19:09 Keith pointed this out one time. He was looking and he said, 'Look at how much better the mix looks than any of the other plots.' And this is some of the power of diversity that we think we see. At least that's what I'll attribute it to. And so the mean of all the other plots is never as good as the rating for the mix plots.

19:31 So I take all of my rating numbers for every location, for every rating date during the summer, and I can do the average on all of those. I can do the average of all of the mixed plots and I'm always about one rating number better in my mixtures. So that's some power of diversity there. They may look something like this and again, increased opportunities to graze.

19:58 Some people would say, 'Well, I would never plant sunflowers. I spent my childhood hoeing sunflowers.' Cows love flowers and they will select, and that was the first thing they selected in this field were the sunflower heads. They would eat them off and then they would go and select some collards and they would eat them down to the ground. Then they would come back and graze around on some of the sorghum Sudan that was in there in the millets. So this gives you a nice opportunity to potentially rest your summer grass and think what the value of that is to your.

20:33 Soil health of having big healthy well rested summer grass at the end of summer versus short hot stressed summer grass at the end of summer. It helps armor the soil by having that cover crop out there, increases plant diversity, increased living roots in the soil instead of that ground being fallow between wheat crops, increases livestock grazing opportunities, plant companions with summer crops. Potentially this is some of the work that Jimmy's been doing. Milo he's done it with Milo. We've used mung beans. I think you could get by with a low group soybean, a group 2, group 3 soybean. Squash is a potential that we could use with Milo, corn. I think several of these could potentially work in a corn canopy underneath the corn. Sunflowers, oats. I think we can get by with oats again. They're down in the shade and I think we can grow some oats under sunflowers. Mung beans again, a low group number, a group two or group three soybean. Brassicas, squash. So that aftermath can provide a freebie on forage. It gives you more plant diversity, helps armor that soil underneath of that summer crop, increases opportunities for livestock grazing again. And you saw the video of what that can look like.

22:04 How about adding diversity to some weak summer grass? We had the opportunity to do that after the drought years of 10, 11, 12, 13 in some areas. And so there's very few species that I feel like work well for this, but there are some that at least work mediocre. The sorghum, sorghum Sudan, Sudan species, sunhemp is a legume, tends to hold its own against perennial warm season grass during the summer. Okra, a broadleaf that again tends to hold its own against perennial warm season grass in the summer. Maybe legumes. Maybe we can add some alfalfa or Illinois bundle flower, some of these perennial legumes. Maybe we can add some forbs again.

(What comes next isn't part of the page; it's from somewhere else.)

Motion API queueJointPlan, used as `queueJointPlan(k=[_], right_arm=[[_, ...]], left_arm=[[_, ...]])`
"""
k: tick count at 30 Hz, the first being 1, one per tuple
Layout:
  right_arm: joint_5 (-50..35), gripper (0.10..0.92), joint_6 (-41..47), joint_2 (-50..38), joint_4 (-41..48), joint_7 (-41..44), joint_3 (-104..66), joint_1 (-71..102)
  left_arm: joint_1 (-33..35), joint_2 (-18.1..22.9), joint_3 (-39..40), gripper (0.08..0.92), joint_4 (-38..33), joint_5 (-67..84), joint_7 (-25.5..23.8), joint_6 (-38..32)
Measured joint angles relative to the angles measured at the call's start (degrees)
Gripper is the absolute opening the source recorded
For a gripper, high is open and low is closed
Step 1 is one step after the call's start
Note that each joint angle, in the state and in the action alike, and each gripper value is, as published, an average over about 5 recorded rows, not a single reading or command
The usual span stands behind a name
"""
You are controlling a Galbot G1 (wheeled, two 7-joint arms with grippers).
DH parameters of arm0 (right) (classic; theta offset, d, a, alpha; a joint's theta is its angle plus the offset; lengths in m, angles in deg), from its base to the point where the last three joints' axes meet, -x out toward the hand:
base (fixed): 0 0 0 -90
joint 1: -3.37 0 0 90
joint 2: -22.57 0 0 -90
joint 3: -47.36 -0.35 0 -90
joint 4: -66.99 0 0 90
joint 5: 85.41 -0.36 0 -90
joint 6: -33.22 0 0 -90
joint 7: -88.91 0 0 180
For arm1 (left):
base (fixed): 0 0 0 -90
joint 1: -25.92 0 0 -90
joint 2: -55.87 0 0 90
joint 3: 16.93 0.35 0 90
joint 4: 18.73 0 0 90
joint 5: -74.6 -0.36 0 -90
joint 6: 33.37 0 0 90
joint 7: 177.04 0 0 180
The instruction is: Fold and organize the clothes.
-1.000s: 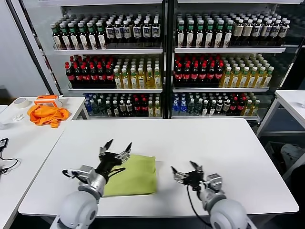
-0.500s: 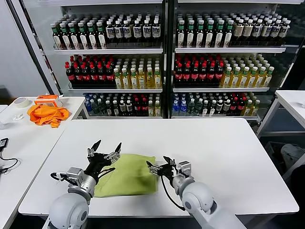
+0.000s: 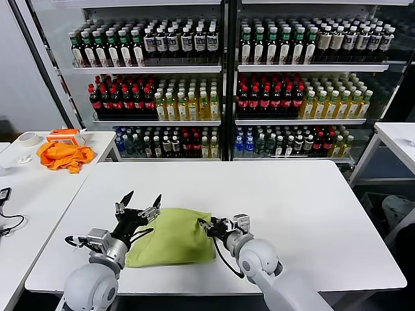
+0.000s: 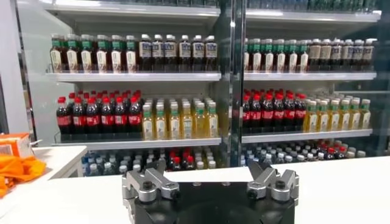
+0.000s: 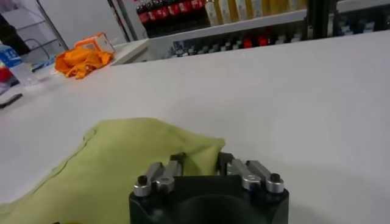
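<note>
T-shirt (image 3: 174,236), lime yellow-green, lies folded on the white table (image 3: 298,207) near its front edge; no print or sleeves visible, and the right gripper covers its right edge. Right gripper (image 3: 211,227) is at that edge; in the wrist view its fingers (image 5: 159,175) straddle the cloth corner, grip unclear. Left gripper (image 3: 137,205) is wide apart, raised just beside the shirt's left edge. Long axis runs left-right. Orange cloth (image 3: 63,155) sits on the side table.
</note>
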Motion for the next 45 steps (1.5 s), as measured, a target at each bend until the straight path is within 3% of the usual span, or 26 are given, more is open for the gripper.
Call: queueJointPlan(k=[7, 10, 26, 40, 45], right_arm=[[-1.3, 0.162, -1.0, 0.4, 0.5, 1.4, -0.1, -1.1], [-1.6, 0.116, -1.4, 0.0, 0.2, 1.7, -0.8, -1.6], [-0.1, 0.114, -0.2, -7.6, -2.3, 3.9, -9.2, 0.1], [9.4, 0.117, -1.1, -11.4, 2.8, 19.4, -11.1, -2.8], [13.1, 0.222, -2.5, -11.7, 4.6, 23.6, -11.5, -3.7]], left_arm=[[0.3, 0.3, 0.1, 0.823, -0.3, 0.2, -0.1, -0.2], [0.4, 0.1, -0.1, 0.822, -0.6, 0.5, -0.1, -0.2], [-0.8, 0.3, 0.6, 0.823, 0.7, 1.2, -0.4, -0.6], [-1.9, -0.5, 0.2, 0.822, 2.8, 0.7, -0.9, -1.1], [-2.3, -0.1, 0.3, 0.823, 3.5, 0.3, -1.1, -1.3]])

22:52 Chicory, plantain, pigweed for grazing, pick weeds, excellent forage, giant ragweed, phenomenal forage, sunflowers. So you know, think outside the box, some opportunities here.

23:06 This is some that was some drought—it out Bermuda grass. We could not find any Bermuda grass in this after the drought, and so we planted one of these mixes: sunhemp and pearl millet and cow peas. This mix did very, very well.

23:22 This is some other Bermuda grass that we did, and I see some okra and some millet, sand, some sorghum. There's collards in there. And what we have found—what tends to happen is the perennial warm season grass that we thought was gone recovers, and in areas where I haven't done this, we end up with a weed patch and not much grass.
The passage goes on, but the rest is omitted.